[[ SOURCE DATA, beginning ]]
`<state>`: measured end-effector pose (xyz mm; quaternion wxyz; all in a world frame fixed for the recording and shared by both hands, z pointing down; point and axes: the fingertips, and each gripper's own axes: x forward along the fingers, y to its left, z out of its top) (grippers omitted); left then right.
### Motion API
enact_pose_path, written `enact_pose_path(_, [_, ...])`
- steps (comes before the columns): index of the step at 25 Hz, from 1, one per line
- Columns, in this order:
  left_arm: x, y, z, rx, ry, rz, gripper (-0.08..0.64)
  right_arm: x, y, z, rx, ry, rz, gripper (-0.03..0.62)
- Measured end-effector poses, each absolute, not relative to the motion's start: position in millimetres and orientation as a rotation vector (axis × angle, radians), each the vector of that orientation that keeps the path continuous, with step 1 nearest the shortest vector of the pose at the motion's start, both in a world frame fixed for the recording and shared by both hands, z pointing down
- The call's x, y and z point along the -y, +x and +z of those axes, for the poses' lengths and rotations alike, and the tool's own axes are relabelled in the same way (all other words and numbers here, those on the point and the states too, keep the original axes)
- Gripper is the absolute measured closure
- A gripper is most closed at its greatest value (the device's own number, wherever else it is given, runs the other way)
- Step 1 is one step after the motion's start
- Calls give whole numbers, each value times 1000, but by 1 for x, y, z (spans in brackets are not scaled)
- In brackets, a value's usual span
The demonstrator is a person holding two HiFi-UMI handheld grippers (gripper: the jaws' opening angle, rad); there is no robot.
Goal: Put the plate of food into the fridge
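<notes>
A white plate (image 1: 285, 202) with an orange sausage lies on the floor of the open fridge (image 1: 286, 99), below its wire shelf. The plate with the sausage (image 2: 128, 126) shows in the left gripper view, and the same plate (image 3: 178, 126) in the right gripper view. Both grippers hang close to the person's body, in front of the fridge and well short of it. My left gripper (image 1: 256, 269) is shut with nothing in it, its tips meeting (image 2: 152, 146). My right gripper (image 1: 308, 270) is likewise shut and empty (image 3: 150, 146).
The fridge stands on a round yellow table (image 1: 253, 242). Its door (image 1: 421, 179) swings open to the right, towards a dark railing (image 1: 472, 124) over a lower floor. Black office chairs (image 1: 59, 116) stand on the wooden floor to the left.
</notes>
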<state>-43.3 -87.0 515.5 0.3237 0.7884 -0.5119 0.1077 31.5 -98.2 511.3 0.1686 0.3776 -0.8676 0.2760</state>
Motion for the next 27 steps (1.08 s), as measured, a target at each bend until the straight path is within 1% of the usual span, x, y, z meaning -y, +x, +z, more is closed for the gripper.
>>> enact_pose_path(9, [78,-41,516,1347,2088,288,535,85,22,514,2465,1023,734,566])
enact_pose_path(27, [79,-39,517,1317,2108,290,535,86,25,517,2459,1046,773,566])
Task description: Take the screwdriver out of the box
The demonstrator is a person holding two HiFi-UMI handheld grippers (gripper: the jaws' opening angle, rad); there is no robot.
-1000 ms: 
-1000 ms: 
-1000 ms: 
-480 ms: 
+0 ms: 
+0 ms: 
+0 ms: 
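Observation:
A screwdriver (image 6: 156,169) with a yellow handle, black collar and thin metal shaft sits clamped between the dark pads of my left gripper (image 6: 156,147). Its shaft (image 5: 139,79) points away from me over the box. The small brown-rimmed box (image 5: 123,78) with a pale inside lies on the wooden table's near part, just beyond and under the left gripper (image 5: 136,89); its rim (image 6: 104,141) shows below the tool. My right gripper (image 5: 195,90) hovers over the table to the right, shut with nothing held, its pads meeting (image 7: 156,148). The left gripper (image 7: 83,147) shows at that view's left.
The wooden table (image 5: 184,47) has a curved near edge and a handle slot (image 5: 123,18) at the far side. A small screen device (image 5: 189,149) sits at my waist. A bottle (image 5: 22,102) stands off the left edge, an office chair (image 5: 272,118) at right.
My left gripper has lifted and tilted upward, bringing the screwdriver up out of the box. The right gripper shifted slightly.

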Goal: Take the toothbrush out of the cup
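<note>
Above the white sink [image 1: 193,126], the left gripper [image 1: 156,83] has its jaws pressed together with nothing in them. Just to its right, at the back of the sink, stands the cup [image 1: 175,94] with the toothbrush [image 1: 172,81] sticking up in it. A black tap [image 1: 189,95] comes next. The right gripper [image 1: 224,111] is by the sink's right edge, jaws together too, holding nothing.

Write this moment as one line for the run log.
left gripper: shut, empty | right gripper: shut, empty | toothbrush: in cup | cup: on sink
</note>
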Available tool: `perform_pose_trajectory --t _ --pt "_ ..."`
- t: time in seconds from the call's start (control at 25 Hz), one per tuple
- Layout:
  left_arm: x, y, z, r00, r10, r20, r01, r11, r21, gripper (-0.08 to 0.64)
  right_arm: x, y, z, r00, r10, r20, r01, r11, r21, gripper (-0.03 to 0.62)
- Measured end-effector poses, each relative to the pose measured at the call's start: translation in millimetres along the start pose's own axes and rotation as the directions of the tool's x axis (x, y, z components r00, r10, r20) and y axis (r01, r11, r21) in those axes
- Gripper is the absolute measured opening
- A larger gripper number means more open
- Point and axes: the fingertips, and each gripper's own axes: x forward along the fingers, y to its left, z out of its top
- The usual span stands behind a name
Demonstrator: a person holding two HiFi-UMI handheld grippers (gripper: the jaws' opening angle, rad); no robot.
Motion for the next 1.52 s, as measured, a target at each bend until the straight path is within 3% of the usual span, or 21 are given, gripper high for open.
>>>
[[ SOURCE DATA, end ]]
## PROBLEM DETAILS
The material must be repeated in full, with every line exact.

## YOUR RESPONSE
`<state>`: measured end-effector pose (xyz mm; quaternion wxyz; all in a world frame fixed for the recording and shared by both hands, z pointing down; point and axes: the fingertips, and each gripper's own axes: x forward along the fingers, y to its left, z out of its top) (grippers omitted); left then right.
### Motion API
enact_pose_path, written `enact_pose_path(_, [_, ...])`
- steps (comes before the columns): index of the step at 25 Hz, from 1, one per line
- Columns, in this order:
  left_arm: x, y, z, rx, ry, rz, gripper (-0.08..0.64)
  right_arm: x, y, z, rx, ry, rz, gripper (-0.03..0.62)
- Measured end-effector poses, each absolute, not relative to the motion's start: position in millimetres and orientation as a rotation vector (axis × angle, radians), each the vector of that orientation that keeps the path continuous, with step 1 nearest the shortest vector of the pose at the motion's start, both in a world frame fixed for the recording and shared by both hands, z pointing down
- The call's x, y and z point along the -y, +x and +z of those axes, for the poses' lengths and rotations alike, and the tool's own axes are relabelled in the same way (all other words and numbers here, those on the point and the states too, keep the original axes)
- Gripper is the absolute measured closure
- A gripper is most closed at its greatest value (the device's own number, wherever else it is given, runs the other way)
- Step 1 is one step after the motion's start
- Calls give whole numbers, each value times 1000, but by 1 for x, y, z (spans in brackets are not scaled)
- In brackets, a value's usual span
The demonstrator is a person holding two HiFi-UMI handheld grippers (gripper: the jaws' opening angle, rad); there is no robot.
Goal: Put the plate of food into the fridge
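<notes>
A white plate (image 1: 285, 202) with an orange sausage lies on the floor of the open fridge (image 1: 286, 99), below its wire shelf. The plate with the sausage (image 2: 128, 126) shows in the left gripper view, and the same plate (image 3: 178, 126) in the right gripper view. Both grippers hang close to the person's body, in front of the fridge and well short of it. My left gripper (image 1: 256, 269) is shut with nothing in it, its tips meeting (image 2: 152, 146). My right gripper (image 1: 308, 270) is likewise shut and empty (image 3: 150, 146).
The fridge stands on a round yellow table (image 1: 253, 242). Its door (image 1: 421, 179) swings open to the right, towards a dark railing (image 1: 472, 124) over a lower floor. Black office chairs (image 1: 59, 116) stand on the wooden floor to the left.
</notes>
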<state>-43.3 -87.0 515.5 0.3237 0.7884 -0.5119 0.1077 31.5 -98.2 511.3 0.1686 0.3776 -0.8676 0.2760</state>
Motion for the next 27 steps (1.08 s), as measured, a target at each bend until the straight path is within 1% of the usual span, x, y, z meaning -y, +x, +z, more is closed for the gripper.
>>> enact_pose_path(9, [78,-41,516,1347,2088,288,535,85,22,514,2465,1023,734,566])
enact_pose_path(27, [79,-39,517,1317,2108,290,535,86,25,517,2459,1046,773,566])
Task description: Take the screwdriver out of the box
The demonstrator is a person holding two HiFi-UMI handheld grippers (gripper: the jaws' opening angle, rad); there is no robot.
-1000 ms: 
-1000 ms: 
-1000 ms: 
-480 ms: 
+0 ms: 
+0 ms: 
+0 ms: 
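Observation:
A screwdriver (image 6: 156,169) with a yellow handle, black collar and thin metal shaft sits clamped between the dark pads of my left gripper (image 6: 156,147). Its shaft (image 5: 139,79) points away from me over the box. The small brown-rimmed box (image 5: 123,78) with a pale inside lies on the wooden table's near part, just beyond and under the left gripper (image 5: 136,89); its rim (image 6: 104,141) shows below the tool. My right gripper (image 5: 195,90) hovers over the table to the right, shut with nothing held, its pads meeting (image 7: 156,148). The left gripper (image 7: 83,147) shows at that view's left.
The wooden table (image 5: 184,47) has a curved near edge and a handle slot (image 5: 123,18) at the far side. A small screen device (image 5: 189,149) sits at my waist. A bottle (image 5: 22,102) stands off the left edge, an office chair (image 5: 272,118) at right.
My left gripper has lifted and tilted upward, bringing the screwdriver up out of the box. The right gripper shifted slightly.
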
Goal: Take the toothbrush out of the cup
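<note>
Above the white sink [image 1: 193,126], the left gripper [image 1: 156,83] has its jaws pressed together with nothing in them. Just to its right, at the back of the sink, stands the cup [image 1: 175,94] with the toothbrush [image 1: 172,81] sticking up in it. A black tap [image 1: 189,95] comes next. The right gripper [image 1: 224,111] is by the sink's right edge, jaws together too, holding nothing.

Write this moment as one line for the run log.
left gripper: shut, empty | right gripper: shut, empty | toothbrush: in cup | cup: on sink
</note>
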Available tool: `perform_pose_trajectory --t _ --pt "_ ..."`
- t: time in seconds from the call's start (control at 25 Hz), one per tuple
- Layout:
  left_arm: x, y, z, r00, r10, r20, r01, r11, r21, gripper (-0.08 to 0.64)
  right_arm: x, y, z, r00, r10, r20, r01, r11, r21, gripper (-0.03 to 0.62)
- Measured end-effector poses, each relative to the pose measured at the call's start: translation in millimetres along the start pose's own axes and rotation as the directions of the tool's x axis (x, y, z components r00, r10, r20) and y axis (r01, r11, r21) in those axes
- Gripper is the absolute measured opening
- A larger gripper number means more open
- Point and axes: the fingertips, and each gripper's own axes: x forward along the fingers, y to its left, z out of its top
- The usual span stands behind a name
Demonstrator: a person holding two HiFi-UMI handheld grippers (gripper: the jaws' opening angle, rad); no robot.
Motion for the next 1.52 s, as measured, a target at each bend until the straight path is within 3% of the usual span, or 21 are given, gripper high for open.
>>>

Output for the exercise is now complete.